Effet placebo : comment ça marche ?

S’il fallait donner une définition générale à l’effet placebo, on dirait simplement à l’instar de Martin Winckler(1) qu’il est «un effet subjectif, mais réel, produit sur une personne par un médicament n’ayant pas d’efficacité démontrée».

Mieux encore, poursuit l’auteur de la chronique «Qu’est-ce que l’effet placebo?», certains médicaments dont l’efficacité a pourtant été démontrée produisent également un effet placebo, c’est notamment le cas des aspirines auxquelles on peut prêter une efficacité seulement 10 minutes après leur prise alors même qu’elles n’ont pas eu le temps d’agir sur l’organisme.

L’effet nocebo, le pendant du placebo

Moins connu que son pendant positif, l’effet placebo qui suggère au patient que tel traitement ou tel médicament n’ayant pas d’efficacité démontrée agit positivement dans sa guérison, l’effet nocebo participe de la même force de suggestion.

L’exemple le plus régulièrement cité pour rendre compte de l’effet nocebo est celui de la lecture d’une notice de médicament et surtout des effets secondaires et/ou indésirables que le patient croit ressentir immédiatement après la prise du médicament.

Effet placebo: la conscience du patient en question

D’après le site Slate.fr, des chercheurs américains viendraient d’arriver à la conclusion que finalement, la conscience du patient n’était pas responsable des effets placebo ou nocebo.

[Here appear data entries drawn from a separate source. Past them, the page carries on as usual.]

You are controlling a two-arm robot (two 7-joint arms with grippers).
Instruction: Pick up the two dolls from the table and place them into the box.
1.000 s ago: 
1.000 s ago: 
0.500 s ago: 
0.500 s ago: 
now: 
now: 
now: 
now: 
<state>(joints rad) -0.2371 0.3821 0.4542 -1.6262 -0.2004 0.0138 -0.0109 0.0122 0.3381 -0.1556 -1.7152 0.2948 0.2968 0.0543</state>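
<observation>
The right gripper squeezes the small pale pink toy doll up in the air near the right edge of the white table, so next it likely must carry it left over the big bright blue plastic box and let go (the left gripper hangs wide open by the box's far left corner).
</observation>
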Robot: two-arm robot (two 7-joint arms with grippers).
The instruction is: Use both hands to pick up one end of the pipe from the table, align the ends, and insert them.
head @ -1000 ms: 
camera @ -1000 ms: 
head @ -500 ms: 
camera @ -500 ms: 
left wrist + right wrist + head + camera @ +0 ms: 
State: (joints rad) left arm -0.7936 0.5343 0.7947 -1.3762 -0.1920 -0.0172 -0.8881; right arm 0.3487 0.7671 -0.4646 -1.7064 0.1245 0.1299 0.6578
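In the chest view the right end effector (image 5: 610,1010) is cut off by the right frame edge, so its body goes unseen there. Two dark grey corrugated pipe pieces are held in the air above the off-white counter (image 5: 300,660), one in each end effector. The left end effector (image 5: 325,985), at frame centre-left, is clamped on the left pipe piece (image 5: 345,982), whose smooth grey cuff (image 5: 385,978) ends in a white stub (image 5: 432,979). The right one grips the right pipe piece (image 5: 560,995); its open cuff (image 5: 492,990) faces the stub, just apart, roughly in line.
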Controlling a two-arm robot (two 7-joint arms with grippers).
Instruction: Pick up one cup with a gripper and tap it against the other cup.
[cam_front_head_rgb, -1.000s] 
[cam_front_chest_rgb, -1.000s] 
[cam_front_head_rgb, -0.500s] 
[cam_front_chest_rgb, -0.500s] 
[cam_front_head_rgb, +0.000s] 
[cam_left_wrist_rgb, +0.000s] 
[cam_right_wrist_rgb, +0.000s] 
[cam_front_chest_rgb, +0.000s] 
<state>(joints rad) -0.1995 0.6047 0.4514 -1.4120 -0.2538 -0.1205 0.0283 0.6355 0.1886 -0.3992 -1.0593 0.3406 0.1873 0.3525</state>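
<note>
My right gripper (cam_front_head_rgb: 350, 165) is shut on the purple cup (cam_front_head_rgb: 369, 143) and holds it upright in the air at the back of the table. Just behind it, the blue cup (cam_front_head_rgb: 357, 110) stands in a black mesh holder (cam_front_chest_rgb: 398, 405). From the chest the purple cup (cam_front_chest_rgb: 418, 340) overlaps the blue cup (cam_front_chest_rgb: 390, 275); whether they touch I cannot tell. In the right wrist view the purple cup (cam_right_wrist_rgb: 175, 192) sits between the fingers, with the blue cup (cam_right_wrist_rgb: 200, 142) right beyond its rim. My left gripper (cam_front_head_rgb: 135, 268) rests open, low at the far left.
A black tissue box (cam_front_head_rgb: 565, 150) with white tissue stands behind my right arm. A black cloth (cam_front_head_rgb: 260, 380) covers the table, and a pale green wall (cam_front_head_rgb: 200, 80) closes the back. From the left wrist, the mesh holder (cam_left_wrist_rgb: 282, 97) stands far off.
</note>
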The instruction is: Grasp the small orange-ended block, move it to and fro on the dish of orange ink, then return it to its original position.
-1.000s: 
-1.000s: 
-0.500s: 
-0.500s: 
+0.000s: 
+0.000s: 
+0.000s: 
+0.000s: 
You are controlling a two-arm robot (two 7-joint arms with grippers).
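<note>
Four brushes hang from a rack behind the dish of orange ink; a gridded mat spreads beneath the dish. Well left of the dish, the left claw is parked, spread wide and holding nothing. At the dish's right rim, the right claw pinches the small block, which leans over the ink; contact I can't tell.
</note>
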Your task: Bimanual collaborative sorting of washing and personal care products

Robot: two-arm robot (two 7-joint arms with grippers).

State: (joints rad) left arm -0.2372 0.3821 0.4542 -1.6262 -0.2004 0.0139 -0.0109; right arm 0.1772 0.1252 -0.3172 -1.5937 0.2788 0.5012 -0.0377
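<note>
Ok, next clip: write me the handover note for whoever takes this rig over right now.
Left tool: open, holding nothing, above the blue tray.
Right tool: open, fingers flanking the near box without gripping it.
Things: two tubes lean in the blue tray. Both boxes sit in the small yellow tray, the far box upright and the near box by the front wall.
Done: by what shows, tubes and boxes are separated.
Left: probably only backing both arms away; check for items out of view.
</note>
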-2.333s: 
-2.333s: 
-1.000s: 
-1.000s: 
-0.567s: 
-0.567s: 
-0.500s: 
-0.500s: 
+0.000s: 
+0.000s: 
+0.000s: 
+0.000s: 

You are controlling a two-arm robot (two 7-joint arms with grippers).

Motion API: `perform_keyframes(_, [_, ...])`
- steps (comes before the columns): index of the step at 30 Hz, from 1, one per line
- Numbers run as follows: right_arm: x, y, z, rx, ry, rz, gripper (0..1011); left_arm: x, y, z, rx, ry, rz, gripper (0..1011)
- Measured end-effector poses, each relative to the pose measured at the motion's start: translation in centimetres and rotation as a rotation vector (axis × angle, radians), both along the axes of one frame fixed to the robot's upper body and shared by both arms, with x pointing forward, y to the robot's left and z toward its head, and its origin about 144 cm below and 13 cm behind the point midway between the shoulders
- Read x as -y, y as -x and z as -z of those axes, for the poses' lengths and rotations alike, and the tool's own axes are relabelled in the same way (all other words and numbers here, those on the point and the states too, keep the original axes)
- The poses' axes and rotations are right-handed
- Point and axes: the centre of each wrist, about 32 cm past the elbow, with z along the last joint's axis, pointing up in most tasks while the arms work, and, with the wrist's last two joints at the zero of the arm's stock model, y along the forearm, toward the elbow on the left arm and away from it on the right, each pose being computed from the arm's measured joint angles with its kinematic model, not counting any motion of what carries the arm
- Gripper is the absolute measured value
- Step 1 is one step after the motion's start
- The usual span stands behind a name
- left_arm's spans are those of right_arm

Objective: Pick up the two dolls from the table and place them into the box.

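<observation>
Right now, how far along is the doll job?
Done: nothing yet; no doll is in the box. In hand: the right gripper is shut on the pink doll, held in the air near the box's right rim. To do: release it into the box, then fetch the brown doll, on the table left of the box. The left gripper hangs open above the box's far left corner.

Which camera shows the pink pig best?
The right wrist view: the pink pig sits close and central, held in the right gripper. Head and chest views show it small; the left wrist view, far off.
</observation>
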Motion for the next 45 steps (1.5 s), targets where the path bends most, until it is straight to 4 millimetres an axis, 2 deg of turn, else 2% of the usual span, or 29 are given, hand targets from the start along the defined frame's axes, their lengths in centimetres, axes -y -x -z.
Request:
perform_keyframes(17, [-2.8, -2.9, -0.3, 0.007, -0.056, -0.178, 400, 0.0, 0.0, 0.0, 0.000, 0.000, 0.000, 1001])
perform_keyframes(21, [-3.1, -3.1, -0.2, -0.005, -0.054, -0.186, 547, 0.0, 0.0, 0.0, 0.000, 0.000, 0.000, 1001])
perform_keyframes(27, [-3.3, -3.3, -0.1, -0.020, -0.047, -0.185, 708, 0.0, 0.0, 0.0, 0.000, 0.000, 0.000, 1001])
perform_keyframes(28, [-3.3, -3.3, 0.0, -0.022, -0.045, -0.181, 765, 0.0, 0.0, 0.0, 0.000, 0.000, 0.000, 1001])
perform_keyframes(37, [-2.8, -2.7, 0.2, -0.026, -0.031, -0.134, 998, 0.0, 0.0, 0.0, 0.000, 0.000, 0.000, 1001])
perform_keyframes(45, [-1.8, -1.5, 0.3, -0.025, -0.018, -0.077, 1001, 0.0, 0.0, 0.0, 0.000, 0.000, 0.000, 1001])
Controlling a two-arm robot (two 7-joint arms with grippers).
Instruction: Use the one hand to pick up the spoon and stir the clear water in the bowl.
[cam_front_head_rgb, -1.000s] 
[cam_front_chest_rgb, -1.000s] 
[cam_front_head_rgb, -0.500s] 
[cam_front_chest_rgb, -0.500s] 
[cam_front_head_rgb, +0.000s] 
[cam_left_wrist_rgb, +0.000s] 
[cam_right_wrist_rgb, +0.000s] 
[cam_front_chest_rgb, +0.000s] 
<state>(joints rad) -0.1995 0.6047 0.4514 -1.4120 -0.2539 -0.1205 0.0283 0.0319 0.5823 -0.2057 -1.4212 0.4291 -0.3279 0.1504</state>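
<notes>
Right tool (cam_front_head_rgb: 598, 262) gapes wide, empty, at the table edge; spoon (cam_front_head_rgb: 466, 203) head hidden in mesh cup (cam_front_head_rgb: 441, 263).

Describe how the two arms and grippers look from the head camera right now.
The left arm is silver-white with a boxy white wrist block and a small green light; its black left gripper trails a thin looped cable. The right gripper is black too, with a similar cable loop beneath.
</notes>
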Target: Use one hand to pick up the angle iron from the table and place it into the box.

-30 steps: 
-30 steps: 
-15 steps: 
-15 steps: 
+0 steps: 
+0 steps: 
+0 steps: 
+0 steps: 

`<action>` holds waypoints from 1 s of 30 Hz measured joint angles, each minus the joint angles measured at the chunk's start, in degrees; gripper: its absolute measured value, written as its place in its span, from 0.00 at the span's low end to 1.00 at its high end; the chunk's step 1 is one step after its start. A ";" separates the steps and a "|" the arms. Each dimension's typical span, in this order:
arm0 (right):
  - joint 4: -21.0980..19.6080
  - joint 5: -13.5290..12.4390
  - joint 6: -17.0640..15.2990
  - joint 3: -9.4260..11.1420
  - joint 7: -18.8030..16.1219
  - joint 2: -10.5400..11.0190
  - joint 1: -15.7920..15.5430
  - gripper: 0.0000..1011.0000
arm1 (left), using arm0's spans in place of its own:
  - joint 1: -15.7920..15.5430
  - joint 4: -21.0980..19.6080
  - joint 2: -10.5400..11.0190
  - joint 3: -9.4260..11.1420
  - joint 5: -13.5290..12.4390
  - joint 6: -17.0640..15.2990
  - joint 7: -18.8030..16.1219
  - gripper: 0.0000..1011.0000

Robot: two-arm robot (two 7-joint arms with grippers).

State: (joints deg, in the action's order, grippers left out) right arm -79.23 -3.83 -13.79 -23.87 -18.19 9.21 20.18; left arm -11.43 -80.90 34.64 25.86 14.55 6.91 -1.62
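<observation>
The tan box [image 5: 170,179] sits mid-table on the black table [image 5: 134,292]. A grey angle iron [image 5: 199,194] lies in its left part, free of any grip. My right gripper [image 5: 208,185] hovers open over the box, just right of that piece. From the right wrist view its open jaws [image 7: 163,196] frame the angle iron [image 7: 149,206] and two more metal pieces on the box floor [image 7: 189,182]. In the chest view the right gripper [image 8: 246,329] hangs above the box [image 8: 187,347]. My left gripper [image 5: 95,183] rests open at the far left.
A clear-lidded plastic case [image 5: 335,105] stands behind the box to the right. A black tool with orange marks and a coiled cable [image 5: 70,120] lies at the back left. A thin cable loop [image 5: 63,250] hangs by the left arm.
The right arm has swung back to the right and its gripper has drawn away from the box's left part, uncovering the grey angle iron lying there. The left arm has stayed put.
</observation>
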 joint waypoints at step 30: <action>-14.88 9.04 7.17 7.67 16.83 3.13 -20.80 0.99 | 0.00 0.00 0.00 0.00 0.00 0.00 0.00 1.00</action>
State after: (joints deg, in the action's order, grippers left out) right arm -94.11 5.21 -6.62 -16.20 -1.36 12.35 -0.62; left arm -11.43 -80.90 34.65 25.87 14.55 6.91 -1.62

En d’autres termes, «Une personne peut avoir une réponse placebo ou nocebo même si elle n’est pas au courant d’une quelconque suggestion d’amélioration ou anticipation de détérioration».

Concrètement, l’étude met à mal «une sorte de projection mentale du patient liée à l’espérance d’une guérison ou à la crainte d’une aggravation de sa maladie» que l’on tenait jusqu’ici comme étant l’explication de l’effet placebo, ou de l’effet nocebo.

Pour mener l’étude en question, les professeurs Karin Jensen et Jian Kong de l’hôpital Massachusetts General et de la Harvard Medical School ont choisi 40 volontaires dont 24 femmes et 16 hommes, âgés de 23 ans en moyenne.

La première partie de l’expérience a consisté à «appliqu[er] une source de chaleur sur le bras des participants tout en leur montrant des images de visages humains masculins sur un écran d’ordinateur». Les images de visages projetées donnaient à voir une faible douleur de brûlure (pour la première image) ou une forte douleur (seconde image projetée).

Les volontaires étaient invités à noter sur une échelle allant de 0 à 100 leurs propres sensations de douleur pour chaque image projetée alors même que la source de chaleur qui leur était appliquée était constante et ne variait ainsi pas en fonction des images. Réagissant évidemment davantage aux images qu’à l’application de la source de chaleur, les participants ont noté leurs sensations de douleur par rapport aux images qu’ils voyaient.

Jusqu’ici, rien de bien spectaculaire, l’expérience aura juste servi à démontrer l’effet placebo classique.

La deuxième partie de l’expérience en revanche s’est attachée à reprendre les mêmes conditions que pour la première partie, c’est-à-dire en appliquant toujours une source de chaleur sur le bras des participants, mais à la différence de la précédente, les images diffusées l’étaient de manière si brève «que le cerveau ne pouvait les reconnaître consciemment».

Or, les résultats étaient les mêmes, les effets placebo et nocebo se sont produits de la même manière que pour la première partie de l’étude alors que les participants n’avaient pas «la conscience de l’association visage-douleur».

(1) : Martin Winckler, « Qu’est-ce que l’effet placebo? » (2003), chronique sur France Inter.